> **PROBLEM REQUIREMENTS**
Identify every line in the records below that contains the word "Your", and reproduce each one.

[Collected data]

-------

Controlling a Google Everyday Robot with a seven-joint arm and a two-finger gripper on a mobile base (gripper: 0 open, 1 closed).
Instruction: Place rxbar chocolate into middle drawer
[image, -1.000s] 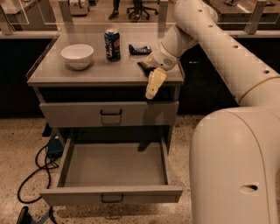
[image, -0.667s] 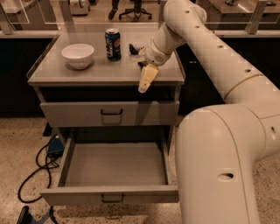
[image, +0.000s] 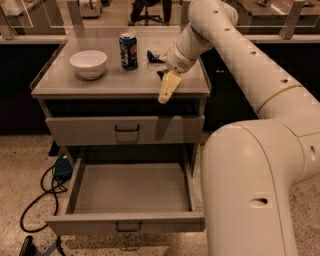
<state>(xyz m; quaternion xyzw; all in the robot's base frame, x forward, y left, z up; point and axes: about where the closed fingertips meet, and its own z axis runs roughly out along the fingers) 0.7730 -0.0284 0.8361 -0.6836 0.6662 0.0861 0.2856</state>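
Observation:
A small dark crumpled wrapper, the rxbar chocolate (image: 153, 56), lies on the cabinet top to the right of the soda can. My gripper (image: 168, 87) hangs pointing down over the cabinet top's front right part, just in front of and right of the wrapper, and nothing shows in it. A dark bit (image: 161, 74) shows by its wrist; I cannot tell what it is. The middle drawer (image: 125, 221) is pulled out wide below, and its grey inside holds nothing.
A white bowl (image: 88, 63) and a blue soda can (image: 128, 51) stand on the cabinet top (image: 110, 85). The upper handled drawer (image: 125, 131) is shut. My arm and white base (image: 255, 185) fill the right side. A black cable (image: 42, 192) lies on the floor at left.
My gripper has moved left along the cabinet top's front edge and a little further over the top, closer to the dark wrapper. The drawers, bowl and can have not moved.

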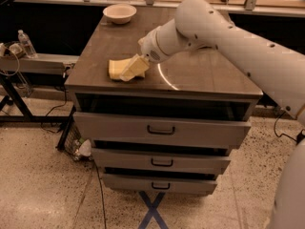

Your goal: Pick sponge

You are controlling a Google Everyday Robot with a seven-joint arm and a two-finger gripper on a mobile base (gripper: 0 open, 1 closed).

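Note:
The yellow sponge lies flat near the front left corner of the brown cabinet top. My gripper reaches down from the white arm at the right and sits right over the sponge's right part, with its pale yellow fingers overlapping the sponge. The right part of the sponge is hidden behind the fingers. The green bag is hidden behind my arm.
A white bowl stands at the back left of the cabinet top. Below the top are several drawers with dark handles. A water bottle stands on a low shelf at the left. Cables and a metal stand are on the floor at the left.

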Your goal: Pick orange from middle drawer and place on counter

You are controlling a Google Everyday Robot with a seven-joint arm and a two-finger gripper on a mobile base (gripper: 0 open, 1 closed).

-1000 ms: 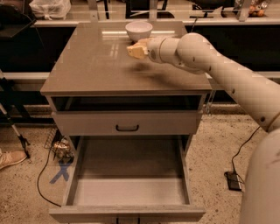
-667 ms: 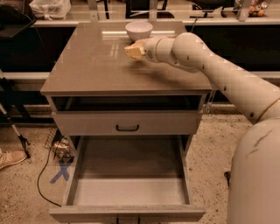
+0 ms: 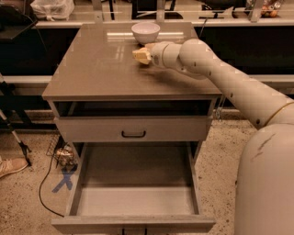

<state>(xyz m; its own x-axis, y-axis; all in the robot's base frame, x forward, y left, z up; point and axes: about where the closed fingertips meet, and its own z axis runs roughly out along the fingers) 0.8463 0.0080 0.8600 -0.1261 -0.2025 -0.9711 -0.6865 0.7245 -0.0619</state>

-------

> **RESULT BELOW**
Your goal: Pick sponge
Your goal: Pick orange from middle drawer and place on counter

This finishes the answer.